Too light of a trigger pull can be dangerous if you’re hunting in the cold weather or wearing gloves. This can make it so you don’t realize your finger is already squeezing the trigger.
Knowing how much money you are willing to spend on the project and having a plan can make it hurt your wallet less in the long run.
Knowing where to spend and where to save can make all the difference down the road.
The general rule of thumb here, you’re better off with a $1,800 scope on a $200 rifle. A cheap scope will never allow an expensive rifle to perform at its full potential. A shifting zero and bad tracking can make your new rifle a nightmare.
These are a few ideas for different budget ranges.
Don’t expect glass on your rifle in this category unless you got it used.
Not much in this category anymore. You can get something without a scope for small game or the woodchucks out back.

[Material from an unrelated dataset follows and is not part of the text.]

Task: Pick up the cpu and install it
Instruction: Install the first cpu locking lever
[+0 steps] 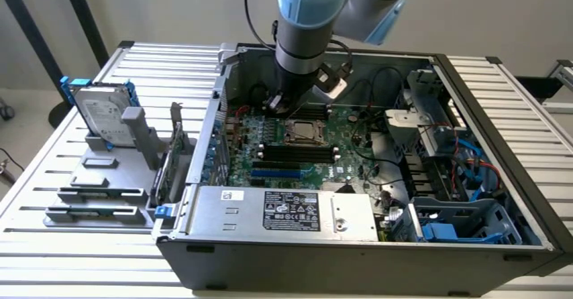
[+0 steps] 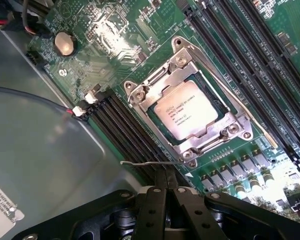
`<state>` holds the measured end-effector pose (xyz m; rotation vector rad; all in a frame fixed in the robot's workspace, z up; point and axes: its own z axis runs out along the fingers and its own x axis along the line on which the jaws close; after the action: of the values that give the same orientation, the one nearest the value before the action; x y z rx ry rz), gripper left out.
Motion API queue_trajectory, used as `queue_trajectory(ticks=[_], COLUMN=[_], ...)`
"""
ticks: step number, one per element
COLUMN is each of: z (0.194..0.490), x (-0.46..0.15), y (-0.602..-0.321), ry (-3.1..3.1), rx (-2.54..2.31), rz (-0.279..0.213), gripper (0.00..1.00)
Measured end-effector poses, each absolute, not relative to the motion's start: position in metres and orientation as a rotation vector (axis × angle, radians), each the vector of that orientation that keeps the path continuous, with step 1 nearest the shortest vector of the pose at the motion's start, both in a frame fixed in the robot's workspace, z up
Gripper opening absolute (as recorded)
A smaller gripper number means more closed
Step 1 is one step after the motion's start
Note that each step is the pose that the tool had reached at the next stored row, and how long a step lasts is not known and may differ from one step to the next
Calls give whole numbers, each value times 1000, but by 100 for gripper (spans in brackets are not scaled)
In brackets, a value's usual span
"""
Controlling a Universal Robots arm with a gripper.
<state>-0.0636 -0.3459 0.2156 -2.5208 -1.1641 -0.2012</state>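
The arm (image 1: 309,27) hangs straight down at the far middle of the scene, its tool (image 2: 166,175) pointing downward with fingers pressed together.

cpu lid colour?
The cpu is silver-grey with dark printed text; clearest in the wrist view.

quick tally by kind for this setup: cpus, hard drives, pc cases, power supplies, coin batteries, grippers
cpu: 1
hard drive: 1
pc case: 1
power supply: 1
coin battery: 1
gripper: 1
total: 6
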Motion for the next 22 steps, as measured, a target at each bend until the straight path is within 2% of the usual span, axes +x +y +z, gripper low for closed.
queue_trajectory(ticks=[22], z=[203], x=[-64], y=[-341], ry=[-1172], rx=[-2537], rz=[-192], gripper=[11])
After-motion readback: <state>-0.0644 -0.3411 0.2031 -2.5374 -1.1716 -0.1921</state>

A bolt action .308 Remington or Savage from Wal-Mart fits the bill just fine here. They usually come with a cheap scope that will need to be replaced, and a heavier trigger.You may not be turning heads at the range, but it’ll drop a white-tail from 300 yards just fine.
You may win the lottery, but most rifles in this price range will shoot around 2 MOA due to the flex of the cheaper stocks. The glass may not last as long on a larger caliber rifle as well.
Expect to do a bedding and free-float job on lower-end rifles that aren’t pillar or block bedded. I have seen this cut group sizes in half and can usually be done for less than $20 over a weekend.
This class of rifles will fit almost any hunter. A tikka rifle with a vortex scope and call it a day. Or you can put a ton of goodies into grandpa’s old Remington or Winchester.
A Vortex or Leupold 1-8x scope works great within 400 yards, while a 6-24x will stretch out well past normal hunting ranges. A Ruger, Remington or Savage rifle will be a great candidate for any modifications.
We took a Remington 700 and threw it on a MAGPUL Hunter700 chassis. After a Triggertech Primary Trigger and Vortex Diamondback Tactical scope, the rifle is very capable of shooting under .5MOA with decent factory ammunition. More about that here.
If you can dream it you can build it. Custom CNC actions, Integrally suppressed barrel, and a single stage trigger anybody? Leopold scopes can take up a lot of this budget. Swarovski glass can easily set you back $3000 alone.
Now it’s time to get an idea of your budget and get to work on your parts list. There are plenty of resources for good reviews and information as to what brand or caliber you should buy. Most YouTubers will offer codes for free shipping or discounts.
If this is your first firearm, never forget safety first! Get out there and practice. Enjoy the fruits of all that labor.